# Creating a Causal Reasoning Dataset with Reasoning Core

This notebook demonstrates how to use the `reasoning_core` library to generate a synthetic dataset for Causal Reasoning tasks (specifically `BayesianAssociation`). We will show how to use the `.set_level()` method to generate problems of increasing difficulty and how to prepare the final dataset for uploading to the Hugging Face Hub.

In [3]:
import pandas as pd
import reasoning_core as rcr

## 1. Initialize the Task

We start by instantiating the `BayesianAssociation` task.

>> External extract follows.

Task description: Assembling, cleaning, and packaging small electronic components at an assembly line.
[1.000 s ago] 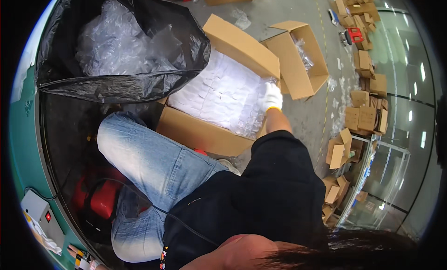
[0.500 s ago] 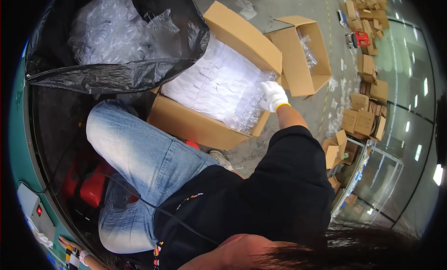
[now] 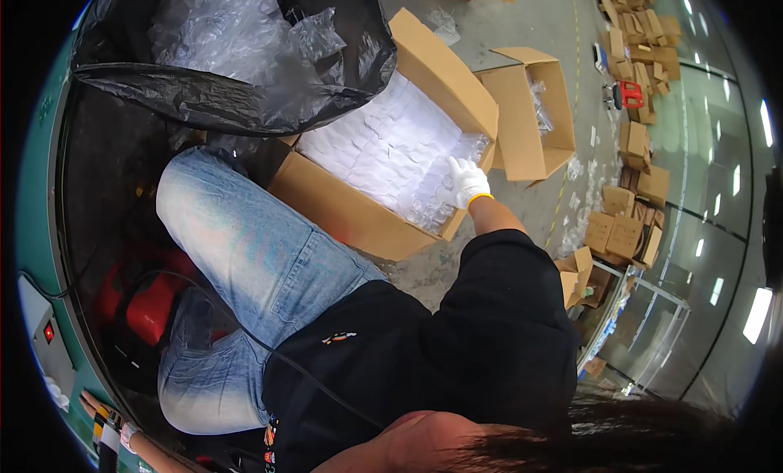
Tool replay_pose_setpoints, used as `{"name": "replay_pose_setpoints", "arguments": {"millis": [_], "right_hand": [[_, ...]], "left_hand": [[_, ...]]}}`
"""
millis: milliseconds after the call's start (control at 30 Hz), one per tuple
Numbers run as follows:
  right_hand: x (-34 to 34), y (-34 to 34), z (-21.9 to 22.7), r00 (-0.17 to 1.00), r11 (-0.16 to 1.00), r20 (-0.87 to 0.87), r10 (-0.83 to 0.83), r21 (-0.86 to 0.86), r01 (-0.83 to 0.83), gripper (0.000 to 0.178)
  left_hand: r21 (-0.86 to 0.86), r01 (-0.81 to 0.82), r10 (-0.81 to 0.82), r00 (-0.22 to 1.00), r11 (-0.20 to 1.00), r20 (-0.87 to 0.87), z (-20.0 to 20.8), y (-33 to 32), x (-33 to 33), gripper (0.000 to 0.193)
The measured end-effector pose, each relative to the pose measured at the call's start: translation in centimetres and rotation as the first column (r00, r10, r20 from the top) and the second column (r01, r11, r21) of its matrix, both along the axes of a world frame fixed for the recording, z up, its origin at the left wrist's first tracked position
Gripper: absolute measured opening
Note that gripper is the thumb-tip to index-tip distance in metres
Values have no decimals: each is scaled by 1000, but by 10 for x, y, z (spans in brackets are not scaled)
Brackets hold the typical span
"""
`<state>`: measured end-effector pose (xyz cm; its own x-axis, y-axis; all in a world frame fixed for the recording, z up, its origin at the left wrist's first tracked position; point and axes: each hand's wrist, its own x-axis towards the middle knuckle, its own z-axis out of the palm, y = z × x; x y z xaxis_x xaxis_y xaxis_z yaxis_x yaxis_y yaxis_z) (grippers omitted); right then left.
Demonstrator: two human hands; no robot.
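Far left: teal bench (image 3: 41, 187), grey-white switch box (image 3: 45, 330) on it with a lit red switch. Left hand (image 3: 94, 404) at lower left by the bench edge, fingers look stretched out; it's right beside a black, yellow and white banded item (image 3: 106, 431), can't tell if it grips that. Red thing (image 3: 151, 310) in the shade under the bench side, partly hidden behind the jeans (image 3: 261, 236). Above the knee, big black bag (image 3: 204, 98), mouth open, full of crumpled clear film (image 3: 228, 33); its rim overlaps the carton's upper-left end in this view. Dark cable (image 3: 269, 351) runs across the lap. Centre: carton (image 3: 351, 212), open, on the floor ahead of the knee, long flaps folded out. White sheets (image 3: 383, 139) fill most of it, creased, with clear bubble wrap (image 3: 428, 200) along the right end. Right hand (image 3: 467, 182), white glove with yellow cuff, is on that bubble wrap near the carton's right edge; fingers bent, can't tell if they pinch it. Just right, a smaller box (image 3: 510, 114), open, clear plastic inside. Then yellow floor line (image 3: 575, 65), piled brown boxes (image 3: 616, 232), metal frame (image 3: 661, 302), glass wall (image 3: 705, 228).
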<state>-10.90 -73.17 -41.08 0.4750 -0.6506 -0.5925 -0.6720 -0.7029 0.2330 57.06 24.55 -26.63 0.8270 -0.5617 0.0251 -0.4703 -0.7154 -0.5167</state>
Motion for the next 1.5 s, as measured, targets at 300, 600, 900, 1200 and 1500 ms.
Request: {"name": "replay_pose_setpoints", "arguments": {"millis": [300, 600, 900, 1200, 1500], "right_hand": [[4, 6, -6, 990, 996, -116, 85, 28, -82, 83], [-2, 19, -40, 992, 995, -116, -43, -97, 32, 94], [31, -8, -14, 991, 988, 65, -113, -99, 119, 87], [199, 9, 92, 789, 984, 612, -63, -94, 152, 68], [455, 68, 260, 105, 785, 873, 477, -369, -499, 82]], "left_hand": [[-147, -111, 99, 991, 983, -88, -16, 6, 1, 66], [-280, -209, 166, 972, 937, -168, -33, 2, 12, 65], [-456, -310, 252, 950, 834, -185, -16, 10, 38, 64], [-606, -318, 424, 905, 729, 35, -31, -116, -51, 59], [-557, -628, 699, 706, 544, -114, 42, -208, -102, 65]]}}
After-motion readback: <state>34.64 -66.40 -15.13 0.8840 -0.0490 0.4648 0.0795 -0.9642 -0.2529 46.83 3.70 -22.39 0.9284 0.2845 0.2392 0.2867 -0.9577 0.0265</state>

This task generates problems where the goal is to compute the probability of a target variable given some evidence in a Bayesian Network, that correspond to the `Rung 1` of Pearl's ladder of causation.

In [4]:
task_r1 = rcr.get_task("BayesianAssociation")
print("Task initialized:", task_r1.task_name)

Task initialized: bayesian_association


We can also use the `Rung 2`  version of the Pearl's ladder of causation.

In [5]:
task_r2 = rcr.get_task("BayesianIntervention")
print("Task initialized:", task_r2.task_name)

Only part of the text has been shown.